– Привет!
Женщина никак не отреагировала. Она молча шагнула к унитазу и отдернула занавеску.
Ах вот оно что! Камера изначально предназначалась для одного человека, но теперь к койке приварили второй этаж, поставили дополнительный стол и бельевой шкаф, а отхожее место отгородили низкой занавеской.
Женщина спустила штаны и шлепнулась на сиденье унитаза. Выражение лица у нее не изменилось, словно она была здесь одна. Табита отвернулась к стенке и натянула на голову одеяло, чтобы ничего не слышать.
Зарокотал слив, из-под крана полилась вода. Табита дождалась, пока соседка закончит умываться, слезла с кровати и принялась за свой туалет. Протерла под мышками, брызнула водой на лицо. Потом натянула выданные холщовые штаны, футболку и толстовку. Сунула ноги в кроссовки.
– Табита, – представилась она.
Соседка поглядела на нее сверху вниз, продолжая расчесывать волосы. Табита отметила, что та на голову выше нее.
– Еще вчера познакомились.
Повисла неловкая пауза.
– А тебя как звать?
– Микаэла. Что, забыла?
Дверь камеры скрипнула и отворилась. На пороге показалась тележка с двумя металлическими сосудами, которую катила худенькая невзрачная женщина.
– Чай, – произнесла Микаэла.
– Чай, – эхом отозвалась Табита.
Женщина наполнила две кружки. Табита открыла свой контейнер с завтраком: пластмассовая миска, ложка, рисовые хлопья, пастеризованное молоко, два кусочка черного хлеба, масло и малиновый джем. Ножа не было, так что масло пришлось намазывать черенком от ложки.

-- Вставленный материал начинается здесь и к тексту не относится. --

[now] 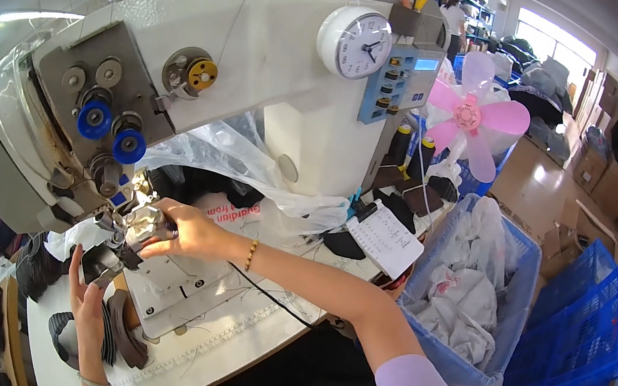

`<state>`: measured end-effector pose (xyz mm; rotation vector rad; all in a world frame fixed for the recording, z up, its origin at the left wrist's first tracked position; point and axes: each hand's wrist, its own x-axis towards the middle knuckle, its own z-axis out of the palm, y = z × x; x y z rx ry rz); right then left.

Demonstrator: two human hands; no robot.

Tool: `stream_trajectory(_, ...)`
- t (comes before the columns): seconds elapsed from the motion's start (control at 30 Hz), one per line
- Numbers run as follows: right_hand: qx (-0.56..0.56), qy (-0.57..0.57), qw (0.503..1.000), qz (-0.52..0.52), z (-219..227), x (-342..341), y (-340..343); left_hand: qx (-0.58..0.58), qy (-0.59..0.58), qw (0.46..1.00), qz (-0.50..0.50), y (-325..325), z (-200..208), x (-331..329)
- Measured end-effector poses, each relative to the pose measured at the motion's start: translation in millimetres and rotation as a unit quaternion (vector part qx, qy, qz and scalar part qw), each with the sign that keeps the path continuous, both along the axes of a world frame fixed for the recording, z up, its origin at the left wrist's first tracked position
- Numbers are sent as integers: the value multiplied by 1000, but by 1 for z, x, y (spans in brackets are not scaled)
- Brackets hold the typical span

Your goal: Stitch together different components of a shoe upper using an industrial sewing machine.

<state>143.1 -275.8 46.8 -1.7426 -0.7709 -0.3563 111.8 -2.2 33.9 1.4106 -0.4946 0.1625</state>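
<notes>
My right hand (192, 232) is closed around a shiny metal fitting (143, 224) below the head of a large white industrial sewing machine (269, 39). My left hand (88, 310) reaches up from the lower left. Its fingers and thumb are at the edge of a small dark curved piece (101, 263) under the needle area, seemingly gripping it. Beside that hand, striped dark fabric pieces (66, 336) and a brown curved piece (131, 339) lie on the white table (219, 341). The needle itself is hard to make out.
A round clock (354, 43) and a control panel (389, 84) sit on the machine. A pink fan (467, 115) stands behind. A notepad (385, 237) lies on the table's right side. Right of it are a blue crate (529, 271) with white bags and stacked blue crates (587, 338). Cardboard boxes (587, 166) stand beyond.
</notes>
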Motion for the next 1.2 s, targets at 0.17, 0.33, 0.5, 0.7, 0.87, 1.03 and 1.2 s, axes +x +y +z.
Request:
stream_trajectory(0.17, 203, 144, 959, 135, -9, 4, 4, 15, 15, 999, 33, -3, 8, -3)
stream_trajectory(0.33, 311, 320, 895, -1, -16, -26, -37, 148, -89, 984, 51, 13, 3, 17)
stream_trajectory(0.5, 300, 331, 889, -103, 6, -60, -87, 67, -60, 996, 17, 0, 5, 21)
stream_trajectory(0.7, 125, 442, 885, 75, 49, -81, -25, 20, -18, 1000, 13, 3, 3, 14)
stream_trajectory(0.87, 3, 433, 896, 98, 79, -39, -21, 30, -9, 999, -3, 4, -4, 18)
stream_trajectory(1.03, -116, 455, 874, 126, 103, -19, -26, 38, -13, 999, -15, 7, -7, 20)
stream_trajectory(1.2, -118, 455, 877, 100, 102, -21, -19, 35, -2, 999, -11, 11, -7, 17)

Табита не помнила, когда ела последний раз, и сразу же принялась за еду. Хлеб был суховат, но с чаем нормально. Табита высыпала хлопья в миску и залила молоком. Оно оказалось теплым и чуть кисловатым на вкус. Гадость та еще, но ничего не поделаешь – Табита съела всё и наклонила миску, чтобы допить остатки молока.
Однако есть хотелось все так же.
Табита пристроилась на унитазе, кое-как спрятавшись за низкой занавеской. «Словно животное», – подумалось ей. В глазах плясали огни, в ушах стоял звон. Внезапно ей захотелось изо всех сил приложиться лицом об стену, сделать что-нибудь, что принесло бы ей облегчение, что прекратило бы все это.
Но вместо этого она подтерлась, подтянула штаны, сполоснула руки и снова уселась на койку. Читать было нечего, делать ничего не хотелось. День казался бесформенным и ужасно длинным. Впрочем, книжка бы здесь не помогла. Тогда бы Табита подумала, что это и есть ее нормальная жизнь, а не чудовищная ошибка, которую необходимо срочно исправить и вырваться на волю, домой.